Directions for this task →
Write out, word for word, the first line of the data below and every line after it through the one containing "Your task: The".

Entries provided →
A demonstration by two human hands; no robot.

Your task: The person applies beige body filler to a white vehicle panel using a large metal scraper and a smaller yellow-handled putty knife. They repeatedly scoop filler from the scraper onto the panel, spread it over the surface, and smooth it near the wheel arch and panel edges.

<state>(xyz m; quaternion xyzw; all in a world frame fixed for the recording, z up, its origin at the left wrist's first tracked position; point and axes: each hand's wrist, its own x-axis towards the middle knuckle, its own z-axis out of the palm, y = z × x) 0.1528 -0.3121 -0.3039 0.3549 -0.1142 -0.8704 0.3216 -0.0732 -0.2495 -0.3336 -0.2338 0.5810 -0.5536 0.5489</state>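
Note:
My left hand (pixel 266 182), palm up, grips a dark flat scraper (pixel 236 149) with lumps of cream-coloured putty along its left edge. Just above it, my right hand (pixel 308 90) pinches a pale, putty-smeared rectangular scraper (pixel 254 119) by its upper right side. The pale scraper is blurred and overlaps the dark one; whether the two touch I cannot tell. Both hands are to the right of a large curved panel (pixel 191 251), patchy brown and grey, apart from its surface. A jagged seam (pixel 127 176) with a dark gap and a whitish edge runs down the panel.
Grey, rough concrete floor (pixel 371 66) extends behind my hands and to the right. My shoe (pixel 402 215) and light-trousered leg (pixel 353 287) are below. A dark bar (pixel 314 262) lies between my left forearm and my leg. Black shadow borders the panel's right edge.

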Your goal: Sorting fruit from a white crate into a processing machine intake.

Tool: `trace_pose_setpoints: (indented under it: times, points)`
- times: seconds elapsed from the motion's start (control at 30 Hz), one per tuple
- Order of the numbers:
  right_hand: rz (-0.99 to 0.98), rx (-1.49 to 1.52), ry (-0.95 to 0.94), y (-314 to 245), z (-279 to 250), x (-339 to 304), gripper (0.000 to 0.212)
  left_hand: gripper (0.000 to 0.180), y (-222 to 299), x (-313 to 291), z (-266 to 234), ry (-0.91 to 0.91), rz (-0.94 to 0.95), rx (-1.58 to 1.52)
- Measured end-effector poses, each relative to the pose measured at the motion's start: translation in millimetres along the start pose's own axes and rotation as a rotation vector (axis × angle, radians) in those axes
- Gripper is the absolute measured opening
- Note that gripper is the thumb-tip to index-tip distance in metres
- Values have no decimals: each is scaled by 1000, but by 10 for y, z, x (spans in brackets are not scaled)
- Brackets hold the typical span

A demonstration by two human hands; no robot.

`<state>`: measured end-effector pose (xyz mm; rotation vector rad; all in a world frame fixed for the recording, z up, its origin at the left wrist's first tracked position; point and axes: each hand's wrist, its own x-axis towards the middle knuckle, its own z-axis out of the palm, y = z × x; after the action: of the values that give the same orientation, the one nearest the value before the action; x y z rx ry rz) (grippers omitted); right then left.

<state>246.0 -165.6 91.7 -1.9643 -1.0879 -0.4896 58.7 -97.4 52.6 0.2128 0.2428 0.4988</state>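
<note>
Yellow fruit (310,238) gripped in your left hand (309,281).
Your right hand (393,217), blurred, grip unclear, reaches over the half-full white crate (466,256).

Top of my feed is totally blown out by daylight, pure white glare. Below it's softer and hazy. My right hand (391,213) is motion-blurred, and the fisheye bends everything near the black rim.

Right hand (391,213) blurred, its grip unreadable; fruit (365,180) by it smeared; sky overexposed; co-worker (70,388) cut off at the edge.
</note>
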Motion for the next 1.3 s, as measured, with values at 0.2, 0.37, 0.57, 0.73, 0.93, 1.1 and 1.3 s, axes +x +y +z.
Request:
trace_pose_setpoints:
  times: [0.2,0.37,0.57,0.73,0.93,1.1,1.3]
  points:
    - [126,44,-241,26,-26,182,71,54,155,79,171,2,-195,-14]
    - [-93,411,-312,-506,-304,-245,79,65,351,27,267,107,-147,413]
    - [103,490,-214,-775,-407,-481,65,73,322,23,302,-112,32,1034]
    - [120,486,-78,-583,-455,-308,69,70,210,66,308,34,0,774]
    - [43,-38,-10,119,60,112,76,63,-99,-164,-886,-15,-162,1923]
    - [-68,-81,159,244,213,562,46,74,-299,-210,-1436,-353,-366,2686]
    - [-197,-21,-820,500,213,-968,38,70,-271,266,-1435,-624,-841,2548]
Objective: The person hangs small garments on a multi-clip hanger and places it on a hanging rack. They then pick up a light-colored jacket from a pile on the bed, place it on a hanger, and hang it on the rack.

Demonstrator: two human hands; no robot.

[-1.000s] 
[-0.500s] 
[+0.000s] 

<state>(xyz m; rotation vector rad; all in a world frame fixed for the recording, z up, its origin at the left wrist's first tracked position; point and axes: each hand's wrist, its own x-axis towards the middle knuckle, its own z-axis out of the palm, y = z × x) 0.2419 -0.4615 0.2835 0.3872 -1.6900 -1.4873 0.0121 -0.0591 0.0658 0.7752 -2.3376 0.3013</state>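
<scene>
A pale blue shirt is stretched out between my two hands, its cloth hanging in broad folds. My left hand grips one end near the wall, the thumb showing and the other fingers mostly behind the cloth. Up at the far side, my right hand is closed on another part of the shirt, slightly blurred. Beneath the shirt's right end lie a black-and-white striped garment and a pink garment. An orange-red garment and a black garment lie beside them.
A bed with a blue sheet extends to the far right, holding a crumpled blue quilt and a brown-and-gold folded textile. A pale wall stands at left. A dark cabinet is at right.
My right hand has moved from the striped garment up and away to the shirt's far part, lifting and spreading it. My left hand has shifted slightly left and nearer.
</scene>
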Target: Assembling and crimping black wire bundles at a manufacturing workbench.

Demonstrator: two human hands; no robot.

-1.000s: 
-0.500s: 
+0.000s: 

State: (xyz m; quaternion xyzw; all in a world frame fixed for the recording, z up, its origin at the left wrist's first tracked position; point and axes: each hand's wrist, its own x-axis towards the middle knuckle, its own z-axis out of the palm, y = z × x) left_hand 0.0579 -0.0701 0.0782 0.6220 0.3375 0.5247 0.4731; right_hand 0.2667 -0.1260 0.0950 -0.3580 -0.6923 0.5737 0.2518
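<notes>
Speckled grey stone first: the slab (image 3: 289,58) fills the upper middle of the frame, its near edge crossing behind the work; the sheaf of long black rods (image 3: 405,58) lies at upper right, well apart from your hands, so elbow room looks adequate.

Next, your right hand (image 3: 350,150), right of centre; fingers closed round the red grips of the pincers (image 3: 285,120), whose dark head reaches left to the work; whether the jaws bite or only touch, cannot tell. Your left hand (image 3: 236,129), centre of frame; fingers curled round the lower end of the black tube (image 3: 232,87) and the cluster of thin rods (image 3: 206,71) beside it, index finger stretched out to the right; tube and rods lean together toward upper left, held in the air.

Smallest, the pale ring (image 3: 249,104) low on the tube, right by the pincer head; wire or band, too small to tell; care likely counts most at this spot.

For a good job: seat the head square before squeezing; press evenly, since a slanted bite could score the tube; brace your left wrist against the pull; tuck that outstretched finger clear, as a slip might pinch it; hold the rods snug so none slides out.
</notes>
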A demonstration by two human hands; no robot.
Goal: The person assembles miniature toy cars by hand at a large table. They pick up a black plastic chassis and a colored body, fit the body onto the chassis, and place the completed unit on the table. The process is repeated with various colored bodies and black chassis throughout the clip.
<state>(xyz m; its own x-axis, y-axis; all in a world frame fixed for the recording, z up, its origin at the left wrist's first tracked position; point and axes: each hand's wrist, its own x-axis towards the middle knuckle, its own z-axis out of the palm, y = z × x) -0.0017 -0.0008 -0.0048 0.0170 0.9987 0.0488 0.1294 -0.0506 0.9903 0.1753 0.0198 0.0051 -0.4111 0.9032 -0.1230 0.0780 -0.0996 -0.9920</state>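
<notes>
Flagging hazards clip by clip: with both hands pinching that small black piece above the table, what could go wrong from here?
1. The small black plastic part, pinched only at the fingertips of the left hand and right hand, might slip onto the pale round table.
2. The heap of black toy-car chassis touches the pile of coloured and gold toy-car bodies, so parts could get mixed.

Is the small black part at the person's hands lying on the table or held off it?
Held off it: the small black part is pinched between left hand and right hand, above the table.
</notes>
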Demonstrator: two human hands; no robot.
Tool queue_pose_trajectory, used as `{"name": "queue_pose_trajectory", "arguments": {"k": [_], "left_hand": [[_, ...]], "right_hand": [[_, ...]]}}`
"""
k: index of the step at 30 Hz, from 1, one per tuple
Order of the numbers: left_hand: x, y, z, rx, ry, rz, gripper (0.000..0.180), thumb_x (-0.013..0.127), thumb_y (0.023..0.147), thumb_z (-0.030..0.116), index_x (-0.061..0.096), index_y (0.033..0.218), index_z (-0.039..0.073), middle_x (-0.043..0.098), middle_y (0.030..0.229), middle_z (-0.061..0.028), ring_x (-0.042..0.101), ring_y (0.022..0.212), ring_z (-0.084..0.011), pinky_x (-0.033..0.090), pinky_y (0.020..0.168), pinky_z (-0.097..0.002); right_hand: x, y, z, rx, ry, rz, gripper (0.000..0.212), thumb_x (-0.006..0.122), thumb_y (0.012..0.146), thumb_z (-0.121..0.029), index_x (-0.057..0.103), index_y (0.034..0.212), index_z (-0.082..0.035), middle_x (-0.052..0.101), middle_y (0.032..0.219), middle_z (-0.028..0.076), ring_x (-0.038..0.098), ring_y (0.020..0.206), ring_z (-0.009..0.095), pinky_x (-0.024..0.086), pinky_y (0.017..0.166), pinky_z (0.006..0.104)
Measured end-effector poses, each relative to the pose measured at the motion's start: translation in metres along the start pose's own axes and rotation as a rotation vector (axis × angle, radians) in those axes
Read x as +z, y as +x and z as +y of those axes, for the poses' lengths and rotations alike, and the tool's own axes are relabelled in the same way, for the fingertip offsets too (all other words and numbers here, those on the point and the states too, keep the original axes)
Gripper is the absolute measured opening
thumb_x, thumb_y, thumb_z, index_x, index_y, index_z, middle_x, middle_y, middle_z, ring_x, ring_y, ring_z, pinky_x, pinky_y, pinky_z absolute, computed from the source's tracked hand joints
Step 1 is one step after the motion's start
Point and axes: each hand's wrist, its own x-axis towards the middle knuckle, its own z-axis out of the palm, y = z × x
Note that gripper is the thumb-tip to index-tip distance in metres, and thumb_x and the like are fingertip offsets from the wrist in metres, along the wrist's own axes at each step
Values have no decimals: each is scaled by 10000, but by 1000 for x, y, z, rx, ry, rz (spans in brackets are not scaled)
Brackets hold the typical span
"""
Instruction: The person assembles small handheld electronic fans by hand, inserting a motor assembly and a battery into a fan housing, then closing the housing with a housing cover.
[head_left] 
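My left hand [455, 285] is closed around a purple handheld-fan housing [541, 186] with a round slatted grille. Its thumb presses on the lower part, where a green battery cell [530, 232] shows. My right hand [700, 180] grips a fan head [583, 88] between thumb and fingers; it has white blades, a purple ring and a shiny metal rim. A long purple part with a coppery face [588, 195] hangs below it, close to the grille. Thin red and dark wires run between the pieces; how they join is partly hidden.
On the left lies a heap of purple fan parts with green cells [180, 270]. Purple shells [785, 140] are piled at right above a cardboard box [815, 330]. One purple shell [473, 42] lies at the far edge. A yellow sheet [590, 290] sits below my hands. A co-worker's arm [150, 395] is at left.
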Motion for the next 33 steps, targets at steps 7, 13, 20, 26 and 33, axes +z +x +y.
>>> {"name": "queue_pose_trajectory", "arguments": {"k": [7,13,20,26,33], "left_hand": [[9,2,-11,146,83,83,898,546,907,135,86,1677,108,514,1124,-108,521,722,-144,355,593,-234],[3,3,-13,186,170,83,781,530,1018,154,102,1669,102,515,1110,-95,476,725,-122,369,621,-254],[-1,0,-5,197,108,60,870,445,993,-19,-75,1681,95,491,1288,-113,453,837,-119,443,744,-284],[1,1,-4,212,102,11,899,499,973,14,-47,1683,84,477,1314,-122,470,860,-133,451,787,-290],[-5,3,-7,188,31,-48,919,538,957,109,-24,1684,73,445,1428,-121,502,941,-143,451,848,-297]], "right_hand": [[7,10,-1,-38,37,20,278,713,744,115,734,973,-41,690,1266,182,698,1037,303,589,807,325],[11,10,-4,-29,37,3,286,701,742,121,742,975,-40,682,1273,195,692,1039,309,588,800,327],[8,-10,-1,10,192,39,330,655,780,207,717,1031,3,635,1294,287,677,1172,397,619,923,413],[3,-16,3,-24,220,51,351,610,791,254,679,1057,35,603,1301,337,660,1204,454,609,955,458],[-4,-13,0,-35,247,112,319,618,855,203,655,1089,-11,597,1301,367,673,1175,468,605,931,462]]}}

Solution to this problem →
A demonstration by two human hands; no robot.

Your task: The person applies beige body filler to a white vehicle panel using a large metal scraper and a smaller yellow-handled putty knife. They repeatedly scoop filler from the scraper onto the panel, spread it over the surface, and smooth it near the wheel arch and panel edges.

The output for this exercise is finished.